An exact copy of the lines from the start of the material below through the line containing "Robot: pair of" is the required answer, and it includes no pictures.

****************************************

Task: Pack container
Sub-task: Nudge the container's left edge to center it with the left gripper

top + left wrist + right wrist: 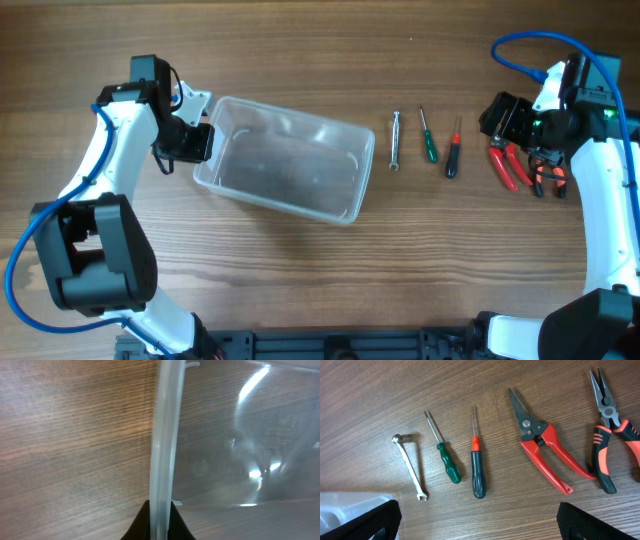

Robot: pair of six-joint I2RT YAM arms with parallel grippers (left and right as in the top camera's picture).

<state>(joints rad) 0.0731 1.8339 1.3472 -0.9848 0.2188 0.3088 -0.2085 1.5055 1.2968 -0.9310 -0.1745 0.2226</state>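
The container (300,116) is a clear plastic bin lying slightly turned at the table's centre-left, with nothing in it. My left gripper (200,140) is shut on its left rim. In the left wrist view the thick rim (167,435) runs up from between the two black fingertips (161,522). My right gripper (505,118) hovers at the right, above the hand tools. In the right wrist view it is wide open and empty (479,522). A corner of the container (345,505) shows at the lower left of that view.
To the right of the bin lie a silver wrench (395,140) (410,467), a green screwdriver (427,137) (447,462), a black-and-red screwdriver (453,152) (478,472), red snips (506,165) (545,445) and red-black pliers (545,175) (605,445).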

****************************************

- EXERCISE SOLUTION -
Task: Pack container
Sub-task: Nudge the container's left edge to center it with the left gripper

top + left wrist + right wrist: 

Robot: pair of six-joint I2RT YAM arms with parallel grippers (left and right as in the top camera's picture).

This concludes the output for the exercise.